Message ID | 8b1ba3a1-7ecc-6e1f-c944-26a51baa9747@huawei.com (mailing list archive) |
---|---|
State | Accepted, archived |
Headers | show |
Series | Question about commit b450672fb66b ("iomap: sub-block dio needs to zeroout beyond EOF") | expand |
On Fri, May 17, 2019 at 10:41:44AM +0800, Hou Tao wrote: > Hi, > > I don't understand why the commit b450672fb66b ("iomap: sub-block dio needs to zeroout beyond EOF") is needed here: > > diff --git a/fs/iomap.c b/fs/iomap.c > index 72f3864a2e6b..77c214194edf 100644 > --- a/fs/iomap.c > +++ b/fs/iomap.c > @@ -1677,7 +1677,14 @@ iomap_dio_bio_actor(struct inode *inode, loff_t pos, loff_t length, > dio->submit.cookie = submit_bio(bio); > } while (nr_pages); > > - if (need_zeroout) { > + /* > + * We need to zeroout the tail of a sub-block write if the extent type > + * requires zeroing or the write extends beyond EOF. If we don't zero > + * the block tail in the latter case, we can expose stale data via mmap > + * reads of the EOF block. > + */ > + if (need_zeroout || > + ((dio->flags & IOMAP_DIO_WRITE) && pos >= i_size_read(inode))) { > /* zero out from the end of the write to the end of the block */ > pad = pos & (fs_block_size - 1); > if (pad) > > If need_zeroout is false, it means the block neither is a unwritten block nor > a newly-mapped block, but that also means the block must had been a unwritten block > or a newly-mapped block before this write, so the block must have been zeroed, correct ? No.
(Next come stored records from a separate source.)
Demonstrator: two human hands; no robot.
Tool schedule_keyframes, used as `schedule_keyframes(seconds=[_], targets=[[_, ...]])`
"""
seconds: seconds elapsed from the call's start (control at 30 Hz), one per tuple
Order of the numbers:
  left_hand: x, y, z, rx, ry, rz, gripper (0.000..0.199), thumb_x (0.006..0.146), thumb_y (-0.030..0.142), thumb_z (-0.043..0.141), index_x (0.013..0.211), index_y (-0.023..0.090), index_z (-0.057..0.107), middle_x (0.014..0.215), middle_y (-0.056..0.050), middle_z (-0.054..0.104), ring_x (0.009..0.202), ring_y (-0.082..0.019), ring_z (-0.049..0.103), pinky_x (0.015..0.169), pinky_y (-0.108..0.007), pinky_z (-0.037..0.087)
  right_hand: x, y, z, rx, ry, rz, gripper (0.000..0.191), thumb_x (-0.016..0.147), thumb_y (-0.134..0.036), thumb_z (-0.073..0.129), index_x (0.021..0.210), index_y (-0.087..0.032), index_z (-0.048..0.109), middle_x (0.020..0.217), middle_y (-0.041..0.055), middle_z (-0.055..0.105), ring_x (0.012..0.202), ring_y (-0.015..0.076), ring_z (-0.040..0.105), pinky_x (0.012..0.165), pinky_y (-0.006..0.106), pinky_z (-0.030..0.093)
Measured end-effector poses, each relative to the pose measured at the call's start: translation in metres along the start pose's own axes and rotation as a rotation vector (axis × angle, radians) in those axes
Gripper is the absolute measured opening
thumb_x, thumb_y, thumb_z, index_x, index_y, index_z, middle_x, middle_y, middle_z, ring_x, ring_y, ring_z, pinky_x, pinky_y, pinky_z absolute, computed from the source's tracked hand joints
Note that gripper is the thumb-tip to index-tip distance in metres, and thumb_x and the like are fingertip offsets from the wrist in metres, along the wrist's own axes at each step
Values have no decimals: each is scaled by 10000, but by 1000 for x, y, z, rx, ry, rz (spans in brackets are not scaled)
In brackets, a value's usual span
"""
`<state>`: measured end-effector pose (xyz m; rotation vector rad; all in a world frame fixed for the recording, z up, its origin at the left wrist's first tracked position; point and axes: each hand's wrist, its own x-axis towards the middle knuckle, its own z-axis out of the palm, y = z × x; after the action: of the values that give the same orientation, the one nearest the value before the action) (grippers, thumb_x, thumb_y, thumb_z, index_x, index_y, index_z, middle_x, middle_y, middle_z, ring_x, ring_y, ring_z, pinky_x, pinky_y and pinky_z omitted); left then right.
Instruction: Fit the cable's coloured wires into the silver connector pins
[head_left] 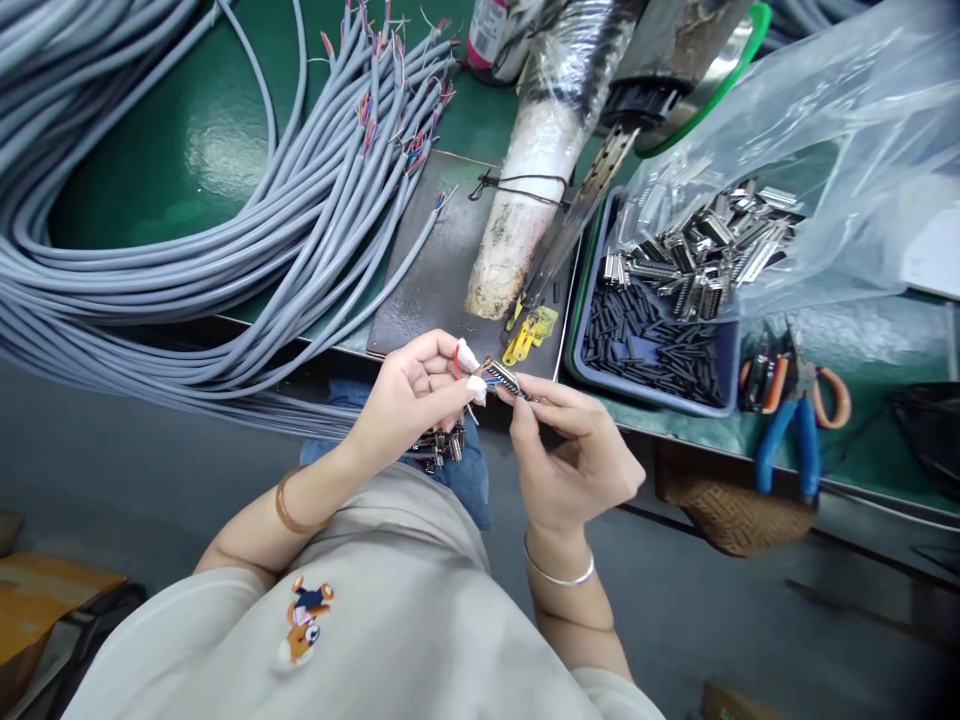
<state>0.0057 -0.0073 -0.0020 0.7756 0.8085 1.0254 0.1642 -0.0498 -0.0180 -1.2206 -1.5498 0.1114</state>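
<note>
Between thumb and fingers, my left hand (pixel 424 385) pinches the thin coloured wires (pixel 489 374) at a cable end; white wrapping covers its thumb and index fingertips. My right hand (pixel 566 440) grips a metal multi-pin connector (pixel 504 378) by its right end. The wires meet the connector's near row of contacts; whether each one is attached is too small to tell. Below my left hand, several finished-looking connectors (pixel 444 445) hang over my lap. Just beyond the hands lie yellow clips (pixel 525 338) on a dark plate (pixel 420 290).
Grey cables (pixel 187 270) with stripped ends spread across the left. A wrapped white tube (pixel 517 200) and a metal rod (pixel 581 210) slope down ahead. To the right, a blue tray (pixel 675 400) holds black sleeves (pixel 645 345) and loose connectors (pixel 712 240), beside blue-handled pliers (pixel 787 440) and orange-handled cutters (pixel 832 398).
</note>
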Motion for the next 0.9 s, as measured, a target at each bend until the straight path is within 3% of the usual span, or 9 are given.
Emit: schedule_keyframes(seconds=[0.13, 0.2, 0.33, 0.43, 0.5, 0.6, 0.7, 0.9], targets=[[-4, -1, 0, 54, -48, 39, 339, 723, 360, 903, 797, 165, 635, 679, 7, 686, 455, -52, 559, 436, -160, 491, 1, -1, 1, 177, 14, 247, 98, 879, -133, 748, 885, -198, 676, 984, 44, 804, 802, 181, 802, 694, 304, 685], [-6, -3, 1, 108, -69, 43, 332, 711, 362, 912, 792, 157, 664, 692, -6, 685, 487, -70, 581, 448, -176, 513, 2, 0, 1, 217, 14, 293, 92, 883, -145, 750, 878, -191, 670, 981, 41, 802, 780, 166, 800, 674, 271, 677], [-6, -3, 4, 136, -46, 27, 324, 724, 347, 902, 777, 155, 646, 628, 22, 623, 456, -61, 540, 407, -164, 467, 7, 4, 1, 208, -42, 245, 93, 891, -134, 742, 915, -199, 680, 986, 25, 805, 809, 150, 798, 680, 242, 663], [-5, -1, 6, 115, -22, -16, 323, 769, 372, 859, 774, 154, 621, 612, 26, 619, 424, -39, 478, 382, -148, 409, 10, 5, -7, 188, -1, 220, 105, 903, -117, 724, 917, -208, 673, 975, 16, 802, 739, 142, 783, 593, 237, 627], [-4, 2, 6, 106, -8, -48, 328, 763, 372, 860, 765, 147, 621, 649, 10, 654, 430, -26, 456, 389, -143, 394, 12, 3, -13, 156, -7, 179, 133, 880, -100, 747, 882, -215, 680, 968, 24, 803, 809, 163, 787, 567, 242, 598], [-2, 4, 6, 98, -26, -101, 341, 705, 342, 905, 760, 140, 636, 604, 28, 630, 428, -25, 446, 401, -143, 381, 14, -2, -18, 149, -160, 143, 168, 848, -74, 774, 855, -222, 693, 1012, 30, 807, 883, 169, 774, 584, 246, 579], [-1, 3, 6, 89, -81, -156, 337, 692, 330, 916, 760, 143, 646, 499, 67, 540, 415, -37, 448, 411, -147, 379, 16, -3, -15, 208, -241, 171, 171, 862, -73, 756, 854, -226, 680, 926, 1, 790, 792, 136, 739, 553, 234, 542], [0, 2, 4, 83, -53, -158, 299, 704, 322, 896, 739, 130, 670, 658, 2, 678, 460, -28, 457, 421, -151, 394, 25, 3, -12, 297, 80, 260, 148, 898, -94, 721, 860, -215, 644, 846, -31, 741, 514, 56, 577, 423, 201, 427]])
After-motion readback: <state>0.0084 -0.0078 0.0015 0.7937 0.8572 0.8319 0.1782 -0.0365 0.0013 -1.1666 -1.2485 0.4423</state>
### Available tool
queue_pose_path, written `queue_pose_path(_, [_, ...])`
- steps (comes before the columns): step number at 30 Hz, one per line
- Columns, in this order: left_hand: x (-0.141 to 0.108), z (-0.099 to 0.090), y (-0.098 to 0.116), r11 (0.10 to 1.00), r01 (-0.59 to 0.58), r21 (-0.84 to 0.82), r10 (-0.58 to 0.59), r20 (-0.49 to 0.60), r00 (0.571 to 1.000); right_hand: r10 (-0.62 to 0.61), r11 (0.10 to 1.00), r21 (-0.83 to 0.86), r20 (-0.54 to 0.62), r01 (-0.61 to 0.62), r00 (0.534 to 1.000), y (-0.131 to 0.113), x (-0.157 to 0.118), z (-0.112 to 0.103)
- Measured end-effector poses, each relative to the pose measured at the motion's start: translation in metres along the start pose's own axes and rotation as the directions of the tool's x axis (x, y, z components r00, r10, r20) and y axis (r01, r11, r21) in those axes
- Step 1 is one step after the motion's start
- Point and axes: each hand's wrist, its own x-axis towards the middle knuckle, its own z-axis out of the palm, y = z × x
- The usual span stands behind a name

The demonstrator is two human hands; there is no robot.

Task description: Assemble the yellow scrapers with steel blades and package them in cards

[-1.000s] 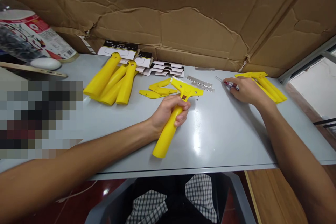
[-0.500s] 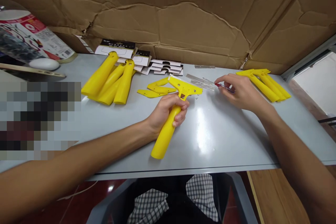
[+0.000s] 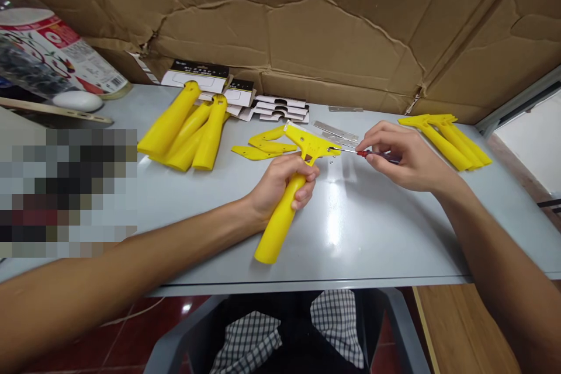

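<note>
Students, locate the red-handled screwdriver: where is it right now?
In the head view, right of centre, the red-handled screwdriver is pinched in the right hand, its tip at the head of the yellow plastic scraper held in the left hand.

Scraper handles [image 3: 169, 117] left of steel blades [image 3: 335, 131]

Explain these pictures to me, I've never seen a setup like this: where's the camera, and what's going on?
One camera is worn on a person's head, looking down at their own bare hands over a grey table. The left hand holds a yellow scraper by its grip. The right hand holds a small red-handled screwdriver, its tip at the scraper's head. Also on the table lie more yellow grips, flat yellow pieces, steel blades and printed cards.
</note>
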Motion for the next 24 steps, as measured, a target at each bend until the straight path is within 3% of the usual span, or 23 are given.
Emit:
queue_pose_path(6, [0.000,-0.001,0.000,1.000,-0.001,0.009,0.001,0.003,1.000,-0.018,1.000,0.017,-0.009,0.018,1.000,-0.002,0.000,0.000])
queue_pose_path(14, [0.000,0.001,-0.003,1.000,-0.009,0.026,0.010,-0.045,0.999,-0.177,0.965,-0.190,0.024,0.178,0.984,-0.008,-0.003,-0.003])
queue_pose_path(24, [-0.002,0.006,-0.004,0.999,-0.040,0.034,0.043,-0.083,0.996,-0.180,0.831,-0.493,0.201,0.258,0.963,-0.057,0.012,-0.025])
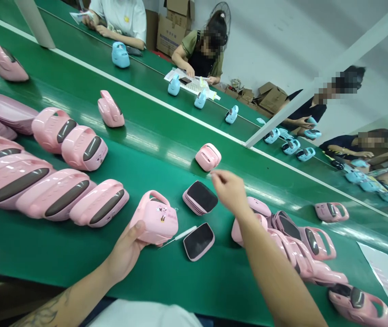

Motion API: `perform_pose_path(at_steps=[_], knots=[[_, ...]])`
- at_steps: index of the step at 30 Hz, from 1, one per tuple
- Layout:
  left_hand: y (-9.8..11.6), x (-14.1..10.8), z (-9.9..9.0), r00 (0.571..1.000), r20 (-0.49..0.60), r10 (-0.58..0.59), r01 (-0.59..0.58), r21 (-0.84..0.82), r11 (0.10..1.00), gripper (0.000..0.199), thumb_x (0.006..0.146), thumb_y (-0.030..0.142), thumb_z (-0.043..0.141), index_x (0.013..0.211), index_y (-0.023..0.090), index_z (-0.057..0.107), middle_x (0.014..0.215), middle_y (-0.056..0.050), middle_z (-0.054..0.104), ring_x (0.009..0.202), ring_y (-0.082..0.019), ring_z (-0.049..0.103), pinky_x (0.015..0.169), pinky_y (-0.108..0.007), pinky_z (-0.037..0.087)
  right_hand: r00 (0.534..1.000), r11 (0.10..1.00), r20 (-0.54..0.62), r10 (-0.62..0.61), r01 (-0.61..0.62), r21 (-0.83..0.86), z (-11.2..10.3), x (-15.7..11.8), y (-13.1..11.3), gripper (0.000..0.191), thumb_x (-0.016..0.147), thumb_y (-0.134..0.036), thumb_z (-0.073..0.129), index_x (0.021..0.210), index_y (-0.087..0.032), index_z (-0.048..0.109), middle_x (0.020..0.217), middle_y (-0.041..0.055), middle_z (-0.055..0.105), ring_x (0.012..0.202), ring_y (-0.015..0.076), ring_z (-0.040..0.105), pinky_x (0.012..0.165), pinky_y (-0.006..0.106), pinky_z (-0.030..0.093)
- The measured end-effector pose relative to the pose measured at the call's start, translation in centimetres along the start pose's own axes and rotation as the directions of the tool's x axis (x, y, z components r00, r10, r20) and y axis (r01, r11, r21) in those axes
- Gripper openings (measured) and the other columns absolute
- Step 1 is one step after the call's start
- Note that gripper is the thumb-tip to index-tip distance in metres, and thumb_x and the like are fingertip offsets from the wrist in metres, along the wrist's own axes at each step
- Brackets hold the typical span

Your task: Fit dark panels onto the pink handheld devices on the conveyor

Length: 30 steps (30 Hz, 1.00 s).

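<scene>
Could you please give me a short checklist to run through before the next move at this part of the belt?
1. Left hand grips the pink plastic housing: ok.
2. Right hand is free, holding nothing visible: ok.
3. White-handled tool lies within reach on the green conveyor belt: ok.
4. Black-faced pink panel and second panel lie flat and apart: ok.
5. Belt is stopped: cannot tell from this view.
6. Housing's hidden side is undamaged: cannot tell.
</scene>
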<state>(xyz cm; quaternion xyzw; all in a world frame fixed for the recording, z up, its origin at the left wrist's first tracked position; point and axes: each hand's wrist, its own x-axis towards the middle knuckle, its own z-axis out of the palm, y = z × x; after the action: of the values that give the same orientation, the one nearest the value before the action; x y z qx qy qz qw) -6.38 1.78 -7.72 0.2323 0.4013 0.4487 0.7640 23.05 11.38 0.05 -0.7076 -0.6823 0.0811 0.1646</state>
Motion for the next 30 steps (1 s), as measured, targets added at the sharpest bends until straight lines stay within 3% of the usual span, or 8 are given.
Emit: perform_pose_path(at_steps=[3,5,11,15,22,27,29,30], knots=[[-0.7,0.0,-0.7,0.999,0.04,0.019,-0.018,-0.027,0.999,0.104,0.075,0.076,0.085,0.159,0.02,0.057,0.129,-0.019,0.079,0.117,-0.046,0.072,0.088,-0.051,0.066,0.987,0.986,0.003,0.163,-0.163,-0.033,-0.9,6.7,1.5,0.049,0.108,-0.042,0.057,0.15,-0.016,0.063,0.146,0.0157,0.072,0.121,0.0272,0.074,0.105,0.04,0.056],[-1.3,-0.2,-1.4,0.998,0.06,0.036,-0.034,-0.033,0.999,0.101,0.076,0.076,0.084,0.158,0.021,0.059,0.125,-0.018,0.08,0.115,-0.045,0.074,0.091,-0.052,0.065,0.972,0.972,0.061,0.228,-0.224,-0.066,-1.0,10.2,2.0,0.045,0.104,-0.043,0.068,0.139,-0.015,0.068,0.138,0.0146,0.075,0.116,0.0258,0.075,0.102,0.04,0.06],[-1.6,-1.7,-2.4,0.986,0.144,0.085,-0.071,-0.097,0.993,0.093,0.087,0.074,0.077,0.158,0.017,0.058,0.116,-0.019,0.082,0.1,-0.041,0.078,0.085,-0.051,0.065,0.962,0.965,0.137,0.238,-0.218,-0.147,-0.7,13.9,-1.2,0.035,0.106,-0.049,0.066,0.112,-0.015,0.074,0.107,0.0077,0.078,0.094,0.0205,0.075,0.084,0.037,0.063],[-0.2,-3.0,-1.4,0.986,0.12,0.115,-0.1,-0.121,0.988,0.089,0.09,0.073,0.074,0.158,0.018,0.058,0.117,-0.019,0.082,0.092,-0.038,0.078,0.077,-0.047,0.065,0.981,0.993,0.186,0.056,-0.035,-0.117,0.6,13.5,-7.0,0.056,0.105,-0.064,0.054,0.092,-0.014,0.077,0.097,0.0144,0.082,0.091,0.0245,0.076,0.075,0.03,0.053],[0.2,-4.0,-0.9,0.996,0.023,0.083,-0.081,-0.101,0.992,0.089,0.09,0.073,0.075,0.159,0.02,0.056,0.127,-0.019,0.08,0.104,-0.041,0.077,0.073,-0.045,0.065,0.958,0.987,0.274,-0.087,0.121,-0.109,4.9,10.3,-16.4,0.065,0.104,-0.07,0.047,0.102,-0.015,0.08,0.113,0.0208,0.082,0.105,0.0338,0.078,0.086,0.038,0.057],[0.0,-4.3,-1.6,0.992,-0.114,0.054,-0.07,-0.141,0.988,0.081,0.081,0.072,0.082,0.142,0.02,0.071,0.127,-0.016,0.081,0.124,-0.045,0.071,0.093,-0.05,0.064,0.961,0.981,0.252,-0.117,0.152,-0.123,4.3,7.0,-17.0,0.063,0.107,-0.066,0.047,0.12,-0.012,0.076,0.126,0.0235,0.078,0.117,0.0387,0.076,0.098,0.047,0.059],[0.6,-4.3,-1.4,0.994,-0.112,0.011,-0.031,-0.177,0.984,0.076,0.083,0.074,0.079,0.136,0.02,0.075,0.127,-0.015,0.081,0.126,-0.045,0.071,0.096,-0.051,0.063,0.961,0.969,0.162,-0.225,0.238,-0.068,2.6,4.0,-15.7,0.053,0.108,-0.053,0.053,0.14,-0.012,0.067,0.146,0.0233,0.069,0.131,0.0386,0.071,0.107,0.051,0.057],[1.0,-4.2,-1.2,0.995,-0.099,-0.015,-0.004,-0.191,0.982,0.074,0.084,0.075,0.077,0.132,0.019,0.077,0.127,-0.015,0.081,0.126,-0.045,0.071,0.097,-0.051,0.062,0.924,0.931,0.119,-0.364,0.364,0.02,1.6,2.1,-14.9,0.049,0.108,-0.043,0.058,0.148,-0.015,0.061,0.154,0.0195,0.065,0.138,0.0355,0.067,0.113,0.05,0.055]])
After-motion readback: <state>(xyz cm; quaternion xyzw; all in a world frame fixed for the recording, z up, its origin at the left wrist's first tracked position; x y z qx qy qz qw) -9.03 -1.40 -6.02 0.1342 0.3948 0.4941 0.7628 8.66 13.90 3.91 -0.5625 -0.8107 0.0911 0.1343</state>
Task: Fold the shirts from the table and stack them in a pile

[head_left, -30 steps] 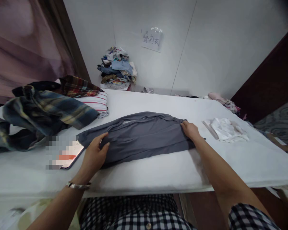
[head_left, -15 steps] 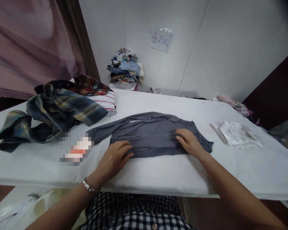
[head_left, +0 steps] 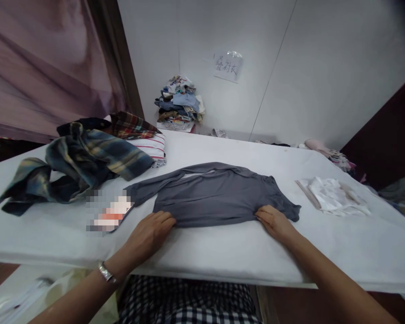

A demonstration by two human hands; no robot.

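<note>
Lower left of centre, the left hand (head_left: pixel 153 234) curls at the near corner of the grey shirt (head_left: pixel 209 195); its grip is unclear. Mid-frame on the tabletop (head_left: pixel 219 256), the shirt lies fairly flat, its far sleeve (head_left: pixel 162 182) not tucked in. Right of centre, the right hand (head_left: pixel 273 222) pinches the near edge; half a second ago it lay farther onto the cloth.

Left hand (head_left: pixel 153 231) curled palm-down; right hand (head_left: pixel 276 225) pinching — both arms (head_left: pixel 337 274) extended.
</note>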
One the contrary, it's a direct IO write to beyond the end of the file which means the block has not been zeroed at all. If it is an unwritten extent, it most definitely does not contain zeroes (unwritten extents are a flag in the extent metadata, not zeroed disk space) and so it doesn't matter it is written or unwritten we must zero it before we update the file size. Why? Because if we then mmap the page that spans EOF, whatever is on disk beyond EOF is exposed to the user process. Hence if we don't zero the tail of the block beyond EOF during DIO writes then we can leak stale information to unprivileged users.... Cheers, Dave.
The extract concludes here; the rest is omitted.